Merve Dere/Muhabir
Yeme bozukluklarının kökeni tam olarak bilinmemekle birlikte, genetik, çevresel ve psikolojik faktörlerin etkili olduğu düşünülmektedir. Psikolojik etkenler arasında stres, kaygı, depresyon ve düşük benlik saygısı gibi durumlar önemli rol oynar.
Klinik Psikolog Mehmet Yıldız, yeme bozukluğu rahatsızlığının bireyin aşırı yemek yeme veya normalden çok daha az yemek yeme davranışı olduğunu belirterek yeme bozukluğu hakkında şu bilgileri verdi:
“Bu davranışlar ruhsal kaynaklıdır ve psikolojik rahatsızlıklar içinde yer almaktadır. Yeme bozuklukları, psikolojik, duygusal ve fiziksel faktörlerin karmaşık etkileşimiyle ilişkilidir. Bu bozukluklar, genellikle kişinin zihinsel sağlığı, duygusal durumu, özgüveni, algıları ve genel yaşam deneyimleriyle yakından ilişkilidir.
YEME BOZUKLUĞUNU NASIL FARK EDERİZ?
Klinik Psikolog Mehmet Yıldız, kişide yeme bozukluğu tanısını koymak için, belirli bir kişinin normal yeme alışkanlıklarının dışında, tekrarlayıcı ve aşırı yeme davranışlarını gözlemlemek gerektiğine dikkat çekerek sözlerine şöyle devam etti:
“Bu, kişinin normal yemek zamanlarında veya özel durumlarda değil, genellikle düzenli olarak yaşanan bir durumdur. Örneğin, bir kişinin tek bir özel akşam yemeği sırasında normalden fazla yemek yemesi, hemen bir yeme bozukluğu tanısı için yeterli olmayabilir. Kişinin aç olmadığı veya doyduğu halde sürekli yeme isteğinin devam etmesi, sonrasında yediklerimizin bizi rahatsız etmesi ve pişmanlık duymamız fark etmemizi sağlar. Bu depresif ve pişmanlık dolu duygu, artık insanlarda utanarak, gizlice ve kimsenin görmediği yerlerde tek başlarına yeme davranışlarına neden olabilir.”

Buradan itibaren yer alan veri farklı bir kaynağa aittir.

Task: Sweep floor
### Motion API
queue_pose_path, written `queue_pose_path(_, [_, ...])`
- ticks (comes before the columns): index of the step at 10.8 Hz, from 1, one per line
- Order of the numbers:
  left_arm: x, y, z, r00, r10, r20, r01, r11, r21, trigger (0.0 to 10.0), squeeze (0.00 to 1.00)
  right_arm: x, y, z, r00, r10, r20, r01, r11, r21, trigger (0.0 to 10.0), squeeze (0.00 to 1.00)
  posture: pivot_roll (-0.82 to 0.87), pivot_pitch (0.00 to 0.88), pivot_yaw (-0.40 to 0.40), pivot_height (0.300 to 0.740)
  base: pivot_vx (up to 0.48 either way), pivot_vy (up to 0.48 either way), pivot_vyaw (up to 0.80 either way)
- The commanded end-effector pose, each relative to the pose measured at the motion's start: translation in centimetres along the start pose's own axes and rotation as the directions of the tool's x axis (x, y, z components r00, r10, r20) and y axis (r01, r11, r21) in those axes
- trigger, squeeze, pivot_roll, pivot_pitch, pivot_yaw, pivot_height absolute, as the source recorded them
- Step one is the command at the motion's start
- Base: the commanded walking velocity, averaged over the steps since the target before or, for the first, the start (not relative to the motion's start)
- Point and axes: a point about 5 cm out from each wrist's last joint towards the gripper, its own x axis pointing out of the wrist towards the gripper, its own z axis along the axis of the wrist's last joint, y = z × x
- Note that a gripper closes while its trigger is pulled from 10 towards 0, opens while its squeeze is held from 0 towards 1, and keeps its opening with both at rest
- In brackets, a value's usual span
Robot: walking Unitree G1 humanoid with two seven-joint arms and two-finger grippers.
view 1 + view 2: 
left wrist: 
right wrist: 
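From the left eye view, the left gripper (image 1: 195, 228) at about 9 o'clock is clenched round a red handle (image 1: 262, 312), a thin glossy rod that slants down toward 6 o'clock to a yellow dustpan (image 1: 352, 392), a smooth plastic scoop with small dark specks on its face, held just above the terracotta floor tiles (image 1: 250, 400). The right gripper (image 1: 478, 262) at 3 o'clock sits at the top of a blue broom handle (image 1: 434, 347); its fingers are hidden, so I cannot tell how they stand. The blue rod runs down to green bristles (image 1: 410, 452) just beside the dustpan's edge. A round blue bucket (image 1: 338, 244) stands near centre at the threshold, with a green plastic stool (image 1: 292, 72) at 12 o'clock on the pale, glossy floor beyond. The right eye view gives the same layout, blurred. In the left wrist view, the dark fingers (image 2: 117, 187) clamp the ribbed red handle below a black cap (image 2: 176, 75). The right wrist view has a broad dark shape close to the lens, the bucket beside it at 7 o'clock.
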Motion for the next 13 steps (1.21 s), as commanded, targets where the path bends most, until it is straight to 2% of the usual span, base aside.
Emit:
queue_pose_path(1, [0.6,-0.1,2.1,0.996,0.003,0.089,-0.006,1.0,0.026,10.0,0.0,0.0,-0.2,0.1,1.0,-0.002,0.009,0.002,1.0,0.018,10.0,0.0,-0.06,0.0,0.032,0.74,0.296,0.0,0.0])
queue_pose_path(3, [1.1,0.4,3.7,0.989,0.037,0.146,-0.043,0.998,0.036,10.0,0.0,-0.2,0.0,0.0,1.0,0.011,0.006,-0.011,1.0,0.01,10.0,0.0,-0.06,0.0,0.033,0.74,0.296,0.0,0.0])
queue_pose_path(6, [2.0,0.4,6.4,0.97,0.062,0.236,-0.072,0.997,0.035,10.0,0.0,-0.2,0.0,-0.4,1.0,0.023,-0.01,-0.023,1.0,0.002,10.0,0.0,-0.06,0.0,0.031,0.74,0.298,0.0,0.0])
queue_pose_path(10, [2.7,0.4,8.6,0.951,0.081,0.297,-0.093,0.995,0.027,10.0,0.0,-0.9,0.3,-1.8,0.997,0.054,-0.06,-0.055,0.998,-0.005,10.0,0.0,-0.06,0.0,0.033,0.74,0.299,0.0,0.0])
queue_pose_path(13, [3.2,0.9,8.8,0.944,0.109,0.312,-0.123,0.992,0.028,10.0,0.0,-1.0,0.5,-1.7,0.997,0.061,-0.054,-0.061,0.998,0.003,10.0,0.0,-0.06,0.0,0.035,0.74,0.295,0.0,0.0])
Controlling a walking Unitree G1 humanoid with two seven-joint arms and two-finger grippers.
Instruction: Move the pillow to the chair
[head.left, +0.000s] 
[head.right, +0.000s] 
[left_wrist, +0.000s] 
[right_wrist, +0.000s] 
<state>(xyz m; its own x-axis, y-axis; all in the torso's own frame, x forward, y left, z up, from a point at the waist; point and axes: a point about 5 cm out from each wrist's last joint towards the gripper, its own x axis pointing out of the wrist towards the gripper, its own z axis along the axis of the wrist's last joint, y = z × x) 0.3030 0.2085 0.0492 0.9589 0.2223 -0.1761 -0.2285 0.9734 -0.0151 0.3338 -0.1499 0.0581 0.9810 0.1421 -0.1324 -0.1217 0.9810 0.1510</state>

Klinik Psikolog Mehmet Yıldız, yeme bozukluğu türlerine de kısaca değindi:
“En yaygın yeme bozuklukları arasında anoreksiya nervoza, bulimia nervoza ve tıkanırcasına yeme bozukluğu bulunmaktadır.
Anoreksiya Nervoza: Kişinin kendini aşırı şişman olarak algıladığı ve bu nedenle aşırı kilo kaybetmeye çalıştığı bir yeme bozukluğudur.
Bulimia Nervoza: Kişinin, tekrarlayıcı yeme atakları ve ardından kusma, aşırı egzersiz gibi davranışları sergilenen bir yeme bozukluğudur.
Tıkınırcasına Yeme Bozukluğu: Kişi belirli bir zaman diliminde normalden çok daha fazla miktarda yemek yermek. Bu yeme atakları genellikle stres veya duygusal zorlanma ile ilişkilidir ve kişi genellikle yeme sırasında kontrolü kaybeder.”
YEME BOZUKLUĞUNUN TEDAVİSİ NASIL OLUR?
Klinik Psikolog Mehmet Yıldız, yeme bozukluklarının tedavisi hakkında da kısaca şöyle bilgi verdi:
“Özellikle anoreksiya ve bulimia gibi psikiyatrik temelli hastalıklar, kişinin fiziksel sağlığını ciddi şekilde tehdit edebilir. Tedaviye başlamak genellikle zor olabilir çünkü hastalığı reddetme eğilimi gösterirler. Tedavi planı, hastalığın doğası, eşzamanlı zihinsel rahatsızlıklar ve bireyin özel ihtiyaçları dikkate alınarak oluşturulmalıdır. Sağlıklı başa çıkma yöntemlerini öğrenmek, beslenme alışkanlıklarını değiştirmek ve besinlerle olumlu bir ilişki geliştirmek hedeflenir. Tedavi, diyet eğitimi, psikolojik müdahaleler ve eşzamanlı zihinsel rahatsızlıkların tedavisini içerir. Öncelik, bireyin fiziksel sağlığını iyileştirmek ve komplikasyonları kontrol altına almaktır.”